--- TASK DIRECTIONS ---
Word for word, reproduce every line of the data.

--- STORED DATA ---

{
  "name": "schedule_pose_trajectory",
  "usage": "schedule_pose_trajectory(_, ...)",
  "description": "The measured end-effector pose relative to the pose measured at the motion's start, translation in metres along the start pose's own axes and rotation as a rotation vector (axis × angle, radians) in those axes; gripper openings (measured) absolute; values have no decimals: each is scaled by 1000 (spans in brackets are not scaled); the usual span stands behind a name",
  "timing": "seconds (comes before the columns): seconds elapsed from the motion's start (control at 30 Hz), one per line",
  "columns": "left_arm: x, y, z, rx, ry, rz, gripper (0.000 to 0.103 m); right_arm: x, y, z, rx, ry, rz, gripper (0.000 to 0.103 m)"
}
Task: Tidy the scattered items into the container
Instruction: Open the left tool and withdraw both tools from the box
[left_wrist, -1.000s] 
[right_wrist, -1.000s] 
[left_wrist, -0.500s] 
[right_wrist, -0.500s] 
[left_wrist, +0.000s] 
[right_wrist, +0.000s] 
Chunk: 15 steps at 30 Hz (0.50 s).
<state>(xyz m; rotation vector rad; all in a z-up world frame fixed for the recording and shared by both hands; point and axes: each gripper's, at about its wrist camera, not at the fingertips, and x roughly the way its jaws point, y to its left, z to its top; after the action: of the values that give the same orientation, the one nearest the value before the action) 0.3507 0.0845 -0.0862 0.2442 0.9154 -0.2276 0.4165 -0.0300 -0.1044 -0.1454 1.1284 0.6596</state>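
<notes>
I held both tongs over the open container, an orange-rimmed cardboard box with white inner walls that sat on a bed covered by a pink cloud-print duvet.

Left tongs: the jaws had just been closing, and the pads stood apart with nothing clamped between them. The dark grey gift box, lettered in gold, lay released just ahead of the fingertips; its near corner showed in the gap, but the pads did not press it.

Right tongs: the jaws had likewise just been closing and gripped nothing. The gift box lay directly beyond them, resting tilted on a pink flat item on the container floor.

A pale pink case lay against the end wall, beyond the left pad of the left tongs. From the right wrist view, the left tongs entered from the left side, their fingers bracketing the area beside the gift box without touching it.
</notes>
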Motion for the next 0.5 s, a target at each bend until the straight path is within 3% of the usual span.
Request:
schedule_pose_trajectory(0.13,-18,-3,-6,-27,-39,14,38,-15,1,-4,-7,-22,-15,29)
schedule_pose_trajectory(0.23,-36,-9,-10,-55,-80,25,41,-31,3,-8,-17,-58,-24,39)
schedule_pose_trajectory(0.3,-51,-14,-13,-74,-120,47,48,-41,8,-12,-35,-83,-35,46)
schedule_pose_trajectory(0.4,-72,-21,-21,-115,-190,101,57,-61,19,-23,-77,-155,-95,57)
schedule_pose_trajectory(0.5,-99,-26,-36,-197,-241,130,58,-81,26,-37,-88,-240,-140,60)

--- SOLUTION FOR THIS EXERCISE ---
{
  "name": "schedule_pose_trajectory",
  "usage": "schedule_pose_trajectory(_, ...)",
  "description": "The measured end-effector pose relative to the pose measured at the motion's start, translation in metres along the start pose's own axes and rotation as a rotation vector (axis × angle, radians) in those axes; gripper openings (measured) absolute; values have no decimals: each is scaled by 1000 (spans in brackets are not scaled); the usual span stands behind a name",
  "timing": "seconds (comes before the columns): seconds elapsed from the motion's start (control at 30 Hz), one per line",
  "columns": "left_arm: x, y, z, rx, ry, rz, gripper (0.000 to 0.103 m); right_arm: x, y, z, rx, ry, rz, gripper (0.000 to 0.103 m)"
}
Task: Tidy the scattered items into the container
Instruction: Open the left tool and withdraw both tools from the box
[left_wrist, -1.000s] 
[right_wrist, -1.000s] 
[left_wrist, -0.500s] 
[right_wrist, -0.500s] 
[left_wrist, +0.000s] 
[right_wrist, +0.000s] 
Chunk: 15 steps at 30 Hz (0.50 s).
<state>(xyz m; rotation vector rad; all in a z-up world frame fixed for the recording and shared by both hands; point and axes: each gripper's, at about its wrist camera, not at the fingertips, and x roughly the way its jaws point, y to its left, z to its top; after the action: of the values that give the same orientation, the one nearest the value before the action) 0.3507 0.0845 -0.0862 0.2442 0.9154 -0.2276 0.4165 -0.0300 -0.1044 -0.1454 1.1284 0.6596</state>
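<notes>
I held both tongs over the open container, an orange-rimmed cardboard box with white inner walls that sat on a bed covered by a pink cloud-print duvet.

Left tongs: the jaws had just been closing, and the pads stood apart with nothing clamped between them. The dark grey gift box, lettered in gold, lay released just ahead of the fingertips; its near corner showed in the gap, but the pads did not press it.

Right tongs: the jaws had likewise just been closing and gripped nothing. The gift box lay directly beyond them, resting tilted on a pink flat item on the container floor.

A pale pink case lay against the end wall, beyond the left pad of the left tongs. From the right wrist view, the left tongs entered from the left side, their fingers bracketing the area beside the gift box without touching it.
</notes>
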Motion for the next 0.5 s, a target at each bend until the straight path is within 3% of the usual span.
Request:
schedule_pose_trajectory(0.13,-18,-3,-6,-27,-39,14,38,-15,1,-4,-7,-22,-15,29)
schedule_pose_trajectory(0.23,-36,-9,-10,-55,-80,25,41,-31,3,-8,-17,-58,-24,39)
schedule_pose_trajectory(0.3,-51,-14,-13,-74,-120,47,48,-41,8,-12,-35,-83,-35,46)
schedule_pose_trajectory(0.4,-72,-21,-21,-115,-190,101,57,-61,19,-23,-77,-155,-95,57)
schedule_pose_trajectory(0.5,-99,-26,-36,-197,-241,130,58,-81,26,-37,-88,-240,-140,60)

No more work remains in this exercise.